- DESCRIPTION OF THE TASK
Reproduce the listing exactly, with no pictures in your copy.

- RECORDED DATA
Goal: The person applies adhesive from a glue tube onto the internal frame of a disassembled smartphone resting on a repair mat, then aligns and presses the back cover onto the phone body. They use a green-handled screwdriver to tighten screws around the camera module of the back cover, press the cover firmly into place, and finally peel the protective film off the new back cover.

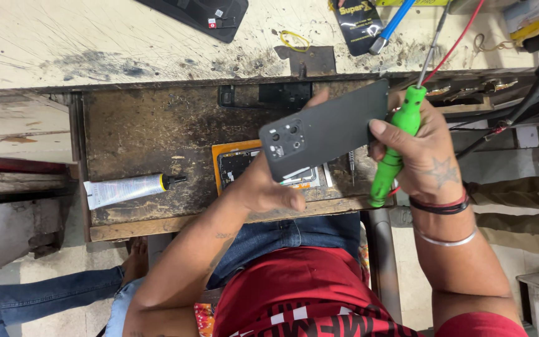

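1. You are holding the dark phone back cover (pixel 325 128) in the air above the pull-out worktop (pixel 151 131), camera cluster end toward the left, outer face toward you.
2. Your left hand (pixel 266 187) is gripping the cover from beneath at its left, camera-side end; the fingers are closed on it, thumb lying free on the near side.
3. Your right hand (pixel 428 156) is pinching the cover's right edge with the thumb while its fingers are wrapped around the green-handled screwdriver (pixel 394 150), whose metal shaft is pointing far, toward the red wire (pixel 456 47).
4. Be keeping the screwdriver tip clear of the cover's surface; judged from this grip, a slip could scratch it.
5. The opened phone body (pixel 244 163) is lying on an orange mat (pixel 223 153) directly beneath the cover, with a small driver bit (pixel 352 163) just to its right.
6. The adhesive tube (pixel 132 188) is resting well to the left on the worktop, cap pointing right.
7. Be supporting the cover at both ends so it is not flexing.
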A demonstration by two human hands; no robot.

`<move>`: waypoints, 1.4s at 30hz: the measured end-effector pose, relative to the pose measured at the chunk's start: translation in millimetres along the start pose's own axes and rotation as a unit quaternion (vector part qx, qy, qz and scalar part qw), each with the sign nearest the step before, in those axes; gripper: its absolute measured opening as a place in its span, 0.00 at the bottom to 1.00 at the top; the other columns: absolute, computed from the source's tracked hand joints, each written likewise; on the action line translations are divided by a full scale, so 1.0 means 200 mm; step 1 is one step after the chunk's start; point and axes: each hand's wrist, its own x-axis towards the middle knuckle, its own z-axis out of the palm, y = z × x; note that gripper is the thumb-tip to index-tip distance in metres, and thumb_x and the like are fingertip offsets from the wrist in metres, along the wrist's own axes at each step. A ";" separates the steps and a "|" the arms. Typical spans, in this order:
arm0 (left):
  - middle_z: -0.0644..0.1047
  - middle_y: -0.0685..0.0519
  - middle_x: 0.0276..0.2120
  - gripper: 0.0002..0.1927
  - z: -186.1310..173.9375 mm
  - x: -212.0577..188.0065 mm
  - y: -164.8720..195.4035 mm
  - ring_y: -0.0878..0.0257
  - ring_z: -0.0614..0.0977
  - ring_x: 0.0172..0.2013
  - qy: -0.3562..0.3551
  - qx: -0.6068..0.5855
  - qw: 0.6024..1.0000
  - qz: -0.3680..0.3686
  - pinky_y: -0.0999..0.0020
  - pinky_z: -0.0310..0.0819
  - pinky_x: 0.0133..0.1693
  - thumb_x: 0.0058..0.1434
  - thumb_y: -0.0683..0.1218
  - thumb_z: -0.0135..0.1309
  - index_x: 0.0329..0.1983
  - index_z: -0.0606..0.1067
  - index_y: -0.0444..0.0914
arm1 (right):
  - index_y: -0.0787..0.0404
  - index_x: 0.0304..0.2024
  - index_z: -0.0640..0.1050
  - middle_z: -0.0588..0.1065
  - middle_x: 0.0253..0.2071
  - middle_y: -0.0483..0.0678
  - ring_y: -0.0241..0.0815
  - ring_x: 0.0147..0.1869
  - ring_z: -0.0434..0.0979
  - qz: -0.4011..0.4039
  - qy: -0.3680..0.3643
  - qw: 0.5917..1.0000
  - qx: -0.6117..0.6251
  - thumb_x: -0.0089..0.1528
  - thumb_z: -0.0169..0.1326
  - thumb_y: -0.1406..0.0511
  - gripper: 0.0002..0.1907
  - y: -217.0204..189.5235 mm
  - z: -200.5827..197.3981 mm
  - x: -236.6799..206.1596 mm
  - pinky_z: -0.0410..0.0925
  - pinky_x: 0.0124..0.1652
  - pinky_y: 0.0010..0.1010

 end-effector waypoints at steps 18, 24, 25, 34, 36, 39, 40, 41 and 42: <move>0.70 0.46 0.65 0.40 0.04 0.20 0.02 0.57 0.72 0.65 0.072 0.200 0.974 0.077 0.61 0.69 0.66 0.58 0.53 0.73 0.65 0.62 0.40 | 0.62 0.55 0.69 0.72 0.36 0.43 0.32 0.33 0.72 -0.076 -0.068 0.981 -0.164 0.69 0.51 0.62 0.14 -0.03 0.07 -0.18 0.68 0.32 0.25; 0.71 0.45 0.65 0.45 -0.02 0.15 -0.04 0.56 0.71 0.66 0.098 0.147 0.978 0.107 0.57 0.67 0.68 0.53 0.55 0.75 0.67 0.64 0.40 | 0.66 0.51 0.76 0.75 0.35 0.52 0.46 0.35 0.77 -0.199 -0.030 0.865 -0.460 0.71 0.51 0.63 0.12 0.02 0.09 -0.29 0.69 0.37 0.32; 0.70 0.45 0.65 0.46 -0.02 0.14 -0.05 0.55 0.71 0.67 0.102 0.125 0.982 0.101 0.56 0.67 0.68 0.52 0.55 0.76 0.67 0.64 0.39 | 0.66 0.51 0.77 0.75 0.36 0.54 0.49 0.37 0.78 -0.213 -0.028 0.857 -0.469 0.70 0.52 0.63 0.13 0.04 0.10 -0.30 0.70 0.39 0.33; 0.69 0.48 0.62 0.46 -0.04 0.13 -0.07 0.54 0.70 0.66 0.102 0.031 0.987 0.117 0.50 0.63 0.71 0.49 0.53 0.79 0.65 0.65 0.40 | 0.64 0.49 0.79 0.78 0.37 0.55 0.56 0.38 0.80 -0.212 -0.009 0.830 -0.515 0.67 0.56 0.62 0.13 0.08 0.15 -0.35 0.71 0.37 0.37; 0.70 0.49 0.63 0.46 -0.04 0.13 -0.07 0.55 0.70 0.66 0.099 0.028 0.987 0.123 0.50 0.62 0.72 0.49 0.55 0.79 0.65 0.65 0.40 | 0.64 0.49 0.79 0.78 0.37 0.55 0.55 0.38 0.80 -0.207 -0.012 0.832 -0.515 0.66 0.56 0.62 0.13 0.08 0.16 -0.34 0.71 0.37 0.37; 0.72 0.48 0.62 0.46 -0.05 0.11 -0.07 0.54 0.72 0.65 0.102 0.036 0.986 0.123 0.49 0.62 0.72 0.48 0.57 0.78 0.64 0.66 0.40 | 0.64 0.49 0.79 0.78 0.37 0.55 0.55 0.38 0.81 -0.205 -0.015 0.835 -0.511 0.66 0.56 0.62 0.13 0.09 0.16 -0.34 0.71 0.37 0.37; 0.72 0.48 0.62 0.46 -0.05 0.11 -0.07 0.54 0.72 0.64 0.102 0.041 0.987 0.121 0.49 0.63 0.71 0.47 0.57 0.78 0.64 0.66 0.40 | 0.64 0.49 0.79 0.78 0.38 0.55 0.55 0.38 0.81 -0.207 -0.014 0.835 -0.510 0.67 0.56 0.62 0.13 0.09 0.15 -0.33 0.71 0.37 0.37; 0.72 0.48 0.61 0.46 -0.05 0.10 -0.08 0.53 0.72 0.64 0.103 0.045 0.987 0.119 0.48 0.63 0.71 0.47 0.58 0.78 0.63 0.67 0.39 | 0.64 0.49 0.79 0.79 0.39 0.55 0.55 0.39 0.81 -0.209 -0.014 0.835 -0.508 0.67 0.56 0.62 0.13 0.09 0.15 -0.33 0.71 0.38 0.36; 0.72 0.48 0.61 0.46 -0.05 0.10 -0.08 0.53 0.72 0.64 0.102 0.048 0.987 0.115 0.48 0.63 0.71 0.47 0.58 0.78 0.63 0.67 0.39 | 0.64 0.49 0.79 0.78 0.38 0.55 0.55 0.39 0.81 -0.206 -0.014 0.836 -0.509 0.67 0.56 0.62 0.13 0.10 0.15 -0.33 0.71 0.38 0.36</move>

- PROBLEM SOLUTION
Goal: The person applies adhesive from a glue tube onto the internal frame of a disassembled smartphone resting on a repair mat, then aligns and presses the back cover onto the phone body. They use a green-handled screwdriver to tighten screws around the camera module of the back cover, press the cover firmly into place, and finally peel the protective film off the new back cover.


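1. You are holding the dark phone back cover (pixel 325 128) in the air above the pull-out worktop (pixel 151 131), camera cluster end toward the left, outer face toward you.
2. Your left hand (pixel 266 187) is gripping the cover from beneath at its left, camera-side end; the fingers are closed on it, thumb lying free on the near side.
3. Your right hand (pixel 428 156) is pinching the cover's right edge with the thumb while its fingers are wrapped around the green-handled screwdriver (pixel 394 150), whose metal shaft is pointing far, toward the red wire (pixel 456 47).
4. Be keeping the screwdriver tip clear of the cover's surface; judged from this grip, a slip could scratch it.
5. The opened phone body (pixel 244 163) is lying on an orange mat (pixel 223 153) directly beneath the cover, with a small driver bit (pixel 352 163) just to its right.
6. The adhesive tube (pixel 132 188) is resting well to the left on the worktop, cap pointing right.
7. Be supporting the cover at both ends so it is not flexing.
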A demonstration by two human hands; no robot.

`<move>`: waypoints, 1.4s at 30hz: the measured end-effector pose, relative to the pose measured at the chunk's start: translation in millimetres along the start pose's own axes and rotation as a unit quaternion (vector part qx, qy, qz and scalar part qw), each with the sign nearest the step before, in those axes; gripper: its absolute measured opening as a place in its span, 0.00 at the bottom to 1.00 at the top; the other columns: absolute, computed from the source's tracked hand joints, each written likewise; on the action line translations are divided by a full scale, so 1.0 means 200 mm; step 1 is one step after the chunk's start; point and axes: each hand's wrist, its own x-axis towards the middle knuckle, its own z-axis out of the palm, y = z × x; note that gripper is the thumb-tip to index-tip distance in metres, and thumb_x and the like are fingertip offsets from the wrist in metres, along the wrist's own axes at each step. A ";" separates the steps and a "|" the arms. Typical spans, in this order:
arm0 (left):
  - middle_z: -0.0644..0.1047
  - middle_y: -0.0685..0.0519
  - middle_x: 0.0276..0.2120
  - gripper: 0.0002..0.1927
  - z: -186.1310..173.9375 mm
  - x: -212.0577..188.0065 mm
  - y: -164.8720..195.4035 mm
  - ring_y: -0.0878..0.0257
  - ring_z: -0.0614..0.0977
  - ring_x: 0.0172..0.2013
  - qy: -0.3562..0.3551
  - qx: -0.6068..0.5855
  - qw: 0.6024..1.0000
  - qz: -0.3680..0.3686
  - pinky_y: -0.0999..0.0020
  - pinky_z: -0.0310..0.0819
  - pinky_x: 0.0133..0.1693
  - thumb_x: 0.0058..0.1434
  - thumb_y: -0.0683..0.1218
  - thumb_z: -0.0135..0.1309
  - index_x: 0.0329..0.1983
  - index_z: -0.0606..0.1067
  - index_y: -0.0444..0.0914
arm1 (right):
  - index_y: -0.0787..0.0404
  - index_x: 0.0304..0.2024
  - index_z: -0.0640..0.1050
  - middle_z: -0.0588..0.1065
  - middle_x: 0.0253..0.2071
  - middle_y: -0.0483..0.0678
  - ring_y: -0.0241..0.0815
  - ring_x: 0.0147..0.1869
  - ring_z: -0.0434..0.0979
  - qz: -0.4011..0.4039
  - qy: -0.3680..0.3643
  - qw: 0.5917..1.0000
  - qx: -0.6117..0.6251
  - thumb_x: -0.0089..0.1528
  - thumb_z: -0.0169..0.1326
  - thumb_y: -0.1406..0.0511
  - gripper: 0.0002..0.1907
  - y: -217.0204..189.5235 mm
  - z: -200.5827..197.3981 mm
  - x: -236.6799..206.1596 mm
  - pinky_z: -0.0410..0.0925
  - pinky_x: 0.0124..0.1652
  - pinky_y: 0.0010..0.1010

 end-effector waypoints at steps 18, 24, 25, 34, 36, 39, 40, 41 and 42: <move>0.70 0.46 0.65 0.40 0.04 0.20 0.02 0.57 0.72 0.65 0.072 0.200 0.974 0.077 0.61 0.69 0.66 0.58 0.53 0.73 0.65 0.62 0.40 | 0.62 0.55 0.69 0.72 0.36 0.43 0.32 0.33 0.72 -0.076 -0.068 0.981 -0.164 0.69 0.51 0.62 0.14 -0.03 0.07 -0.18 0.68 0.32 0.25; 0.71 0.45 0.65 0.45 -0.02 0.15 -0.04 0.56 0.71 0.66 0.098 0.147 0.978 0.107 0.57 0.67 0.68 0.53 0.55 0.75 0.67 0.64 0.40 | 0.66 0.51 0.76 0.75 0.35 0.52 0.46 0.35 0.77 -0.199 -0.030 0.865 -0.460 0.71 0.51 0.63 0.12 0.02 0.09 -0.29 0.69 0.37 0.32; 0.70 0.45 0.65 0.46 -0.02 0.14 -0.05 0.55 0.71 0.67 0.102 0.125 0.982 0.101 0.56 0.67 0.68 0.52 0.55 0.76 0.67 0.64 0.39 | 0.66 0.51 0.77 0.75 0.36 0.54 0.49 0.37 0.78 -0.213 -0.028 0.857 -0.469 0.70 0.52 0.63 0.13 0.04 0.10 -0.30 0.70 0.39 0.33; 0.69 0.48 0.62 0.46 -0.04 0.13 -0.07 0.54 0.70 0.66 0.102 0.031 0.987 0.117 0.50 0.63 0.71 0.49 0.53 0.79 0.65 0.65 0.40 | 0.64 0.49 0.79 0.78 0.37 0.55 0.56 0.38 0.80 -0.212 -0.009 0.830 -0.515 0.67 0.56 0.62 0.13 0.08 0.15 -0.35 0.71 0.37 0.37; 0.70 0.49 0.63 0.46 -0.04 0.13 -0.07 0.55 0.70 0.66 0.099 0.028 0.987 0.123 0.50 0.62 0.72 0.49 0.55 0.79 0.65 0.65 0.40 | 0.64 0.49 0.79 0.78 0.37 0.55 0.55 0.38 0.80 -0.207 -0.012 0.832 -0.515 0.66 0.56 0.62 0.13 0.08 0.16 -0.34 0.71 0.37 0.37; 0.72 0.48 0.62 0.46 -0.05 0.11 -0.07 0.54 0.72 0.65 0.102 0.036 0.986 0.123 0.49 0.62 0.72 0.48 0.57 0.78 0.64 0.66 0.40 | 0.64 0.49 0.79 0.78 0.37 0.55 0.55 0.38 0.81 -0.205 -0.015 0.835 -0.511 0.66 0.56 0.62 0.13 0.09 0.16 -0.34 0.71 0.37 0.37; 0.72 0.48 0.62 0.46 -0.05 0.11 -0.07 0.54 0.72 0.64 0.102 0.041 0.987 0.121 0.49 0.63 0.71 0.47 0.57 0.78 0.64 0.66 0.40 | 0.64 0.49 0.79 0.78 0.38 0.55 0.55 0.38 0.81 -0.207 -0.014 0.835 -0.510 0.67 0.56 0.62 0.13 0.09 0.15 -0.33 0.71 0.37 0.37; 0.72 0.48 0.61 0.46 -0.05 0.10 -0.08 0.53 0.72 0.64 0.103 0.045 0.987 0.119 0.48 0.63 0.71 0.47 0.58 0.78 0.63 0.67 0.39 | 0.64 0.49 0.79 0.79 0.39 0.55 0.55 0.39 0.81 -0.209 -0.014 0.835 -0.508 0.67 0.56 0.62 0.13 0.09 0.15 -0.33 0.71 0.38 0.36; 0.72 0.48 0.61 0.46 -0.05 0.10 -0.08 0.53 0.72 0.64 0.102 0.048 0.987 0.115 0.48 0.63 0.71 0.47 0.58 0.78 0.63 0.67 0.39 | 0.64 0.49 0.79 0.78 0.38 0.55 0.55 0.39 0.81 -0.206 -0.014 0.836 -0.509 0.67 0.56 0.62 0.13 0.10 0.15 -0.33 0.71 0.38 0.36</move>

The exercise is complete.